We will have a programming breakout board coming out towards the end of the year - DWB1001-4. This will support easy programming of the DWM1001 and DWM1004 modules. It will not have J-Link-OB just the standard 10 Pin Cortex-M header, some LEDs and Serial to USB. Perfect for prototyping, debugging, bring-up and programming small quantities.

@drive Is there any possibility that you could ship it to me (at a cost of course)?
I wonder how Decawave did not provide a solution for an easy way to flash the firmware.
I do not know if it is only me, but flashing 5-6 chips and doing so much soldering-desoldering is so difficult.

Hi sargyrop, I can’t ship it because we need it for our own use ongoing.
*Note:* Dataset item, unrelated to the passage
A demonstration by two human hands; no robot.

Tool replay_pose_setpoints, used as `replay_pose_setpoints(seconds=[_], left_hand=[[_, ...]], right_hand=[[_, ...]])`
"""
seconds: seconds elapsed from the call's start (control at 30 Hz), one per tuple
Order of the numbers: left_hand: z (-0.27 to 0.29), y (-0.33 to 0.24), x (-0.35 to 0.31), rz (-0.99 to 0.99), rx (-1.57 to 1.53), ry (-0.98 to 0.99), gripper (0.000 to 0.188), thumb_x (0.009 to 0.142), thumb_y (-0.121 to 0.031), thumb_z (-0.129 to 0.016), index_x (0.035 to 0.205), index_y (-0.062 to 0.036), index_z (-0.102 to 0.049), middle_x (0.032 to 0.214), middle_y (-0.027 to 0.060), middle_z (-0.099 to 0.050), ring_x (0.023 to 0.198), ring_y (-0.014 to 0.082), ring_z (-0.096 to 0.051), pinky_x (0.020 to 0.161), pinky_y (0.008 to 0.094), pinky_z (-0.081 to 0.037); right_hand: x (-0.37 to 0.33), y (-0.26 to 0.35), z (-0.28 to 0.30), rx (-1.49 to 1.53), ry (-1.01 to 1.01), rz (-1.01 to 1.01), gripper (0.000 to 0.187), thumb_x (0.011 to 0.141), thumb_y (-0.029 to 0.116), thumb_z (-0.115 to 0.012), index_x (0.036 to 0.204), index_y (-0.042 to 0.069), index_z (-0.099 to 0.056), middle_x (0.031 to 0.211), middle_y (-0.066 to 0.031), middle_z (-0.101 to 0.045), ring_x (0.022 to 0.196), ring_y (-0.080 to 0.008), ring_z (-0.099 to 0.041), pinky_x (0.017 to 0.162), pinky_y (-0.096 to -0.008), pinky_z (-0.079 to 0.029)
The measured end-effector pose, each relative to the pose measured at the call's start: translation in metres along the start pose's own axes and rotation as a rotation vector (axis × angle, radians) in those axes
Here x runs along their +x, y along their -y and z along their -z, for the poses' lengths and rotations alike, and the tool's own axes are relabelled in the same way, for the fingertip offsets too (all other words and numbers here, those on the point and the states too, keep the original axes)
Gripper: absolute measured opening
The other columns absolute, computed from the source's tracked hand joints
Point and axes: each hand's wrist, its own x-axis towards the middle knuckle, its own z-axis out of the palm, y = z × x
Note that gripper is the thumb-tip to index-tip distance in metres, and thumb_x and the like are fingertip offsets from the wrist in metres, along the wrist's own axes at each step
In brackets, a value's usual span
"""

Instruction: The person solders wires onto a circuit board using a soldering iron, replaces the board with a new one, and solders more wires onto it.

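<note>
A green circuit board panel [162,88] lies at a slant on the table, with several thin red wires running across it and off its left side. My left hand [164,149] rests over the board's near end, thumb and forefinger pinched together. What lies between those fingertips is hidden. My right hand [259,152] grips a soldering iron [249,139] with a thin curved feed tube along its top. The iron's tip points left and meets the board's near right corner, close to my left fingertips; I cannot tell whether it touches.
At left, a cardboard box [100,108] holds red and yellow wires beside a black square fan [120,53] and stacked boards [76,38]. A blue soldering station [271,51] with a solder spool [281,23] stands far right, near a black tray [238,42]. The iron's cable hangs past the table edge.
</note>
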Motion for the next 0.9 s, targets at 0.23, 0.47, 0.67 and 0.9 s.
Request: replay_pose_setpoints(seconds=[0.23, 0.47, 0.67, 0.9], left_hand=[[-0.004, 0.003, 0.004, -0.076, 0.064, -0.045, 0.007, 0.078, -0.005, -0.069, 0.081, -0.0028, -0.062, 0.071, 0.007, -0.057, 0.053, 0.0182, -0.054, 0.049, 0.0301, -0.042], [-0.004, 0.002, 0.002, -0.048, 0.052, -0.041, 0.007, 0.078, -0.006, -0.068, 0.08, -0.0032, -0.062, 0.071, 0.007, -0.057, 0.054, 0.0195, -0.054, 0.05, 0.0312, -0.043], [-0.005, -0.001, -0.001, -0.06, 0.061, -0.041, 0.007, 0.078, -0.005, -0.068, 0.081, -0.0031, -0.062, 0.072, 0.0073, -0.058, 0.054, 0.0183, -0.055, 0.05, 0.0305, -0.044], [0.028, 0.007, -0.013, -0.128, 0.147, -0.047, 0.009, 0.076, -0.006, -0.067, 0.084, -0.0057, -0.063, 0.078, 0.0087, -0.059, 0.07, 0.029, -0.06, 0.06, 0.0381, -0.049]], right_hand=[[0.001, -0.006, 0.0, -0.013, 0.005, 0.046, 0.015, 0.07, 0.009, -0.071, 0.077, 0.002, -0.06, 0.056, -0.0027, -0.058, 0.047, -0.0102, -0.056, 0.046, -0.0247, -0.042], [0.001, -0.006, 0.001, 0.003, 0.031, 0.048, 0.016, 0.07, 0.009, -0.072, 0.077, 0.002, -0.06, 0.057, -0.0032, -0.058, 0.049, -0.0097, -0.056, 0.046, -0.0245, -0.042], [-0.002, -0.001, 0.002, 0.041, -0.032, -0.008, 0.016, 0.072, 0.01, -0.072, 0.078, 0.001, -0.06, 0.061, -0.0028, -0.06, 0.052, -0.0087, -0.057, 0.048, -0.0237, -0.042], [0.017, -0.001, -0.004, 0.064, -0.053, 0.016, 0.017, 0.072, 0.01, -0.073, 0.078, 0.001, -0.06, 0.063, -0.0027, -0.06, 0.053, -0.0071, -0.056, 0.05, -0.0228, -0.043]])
Looks like Decawave will release a better solution in a couple months.

Any news regarding the DWB1001-4 by any chance?

They are currently in production at our supplier, so early Q1 we should have stock.

great! how to get on a waiting list?

@Kenneth_Dwyer_DW
Do you know what the price will be?

I believe it will be around $60 per unit at Distributors.
Also this board is not for mass production programming, purely for prototyping the DWM1001 or DWM1004 modules.

Thank you Kenneth!
The price sounds fair to me if it allows an easy flashing procedure. I am not looking for mass flashing per se but I need to flash 20, maybe 50 entities for now without soldering them onto a -DEV. At the end of the day those DWM1001 get 2 wires soldered on and are connected to a power source. I just want to avoid the solder-it-flash-it-for-a-second-and-desolder-it.

They are currently in production at our supplier, so early Q1 we should have stock.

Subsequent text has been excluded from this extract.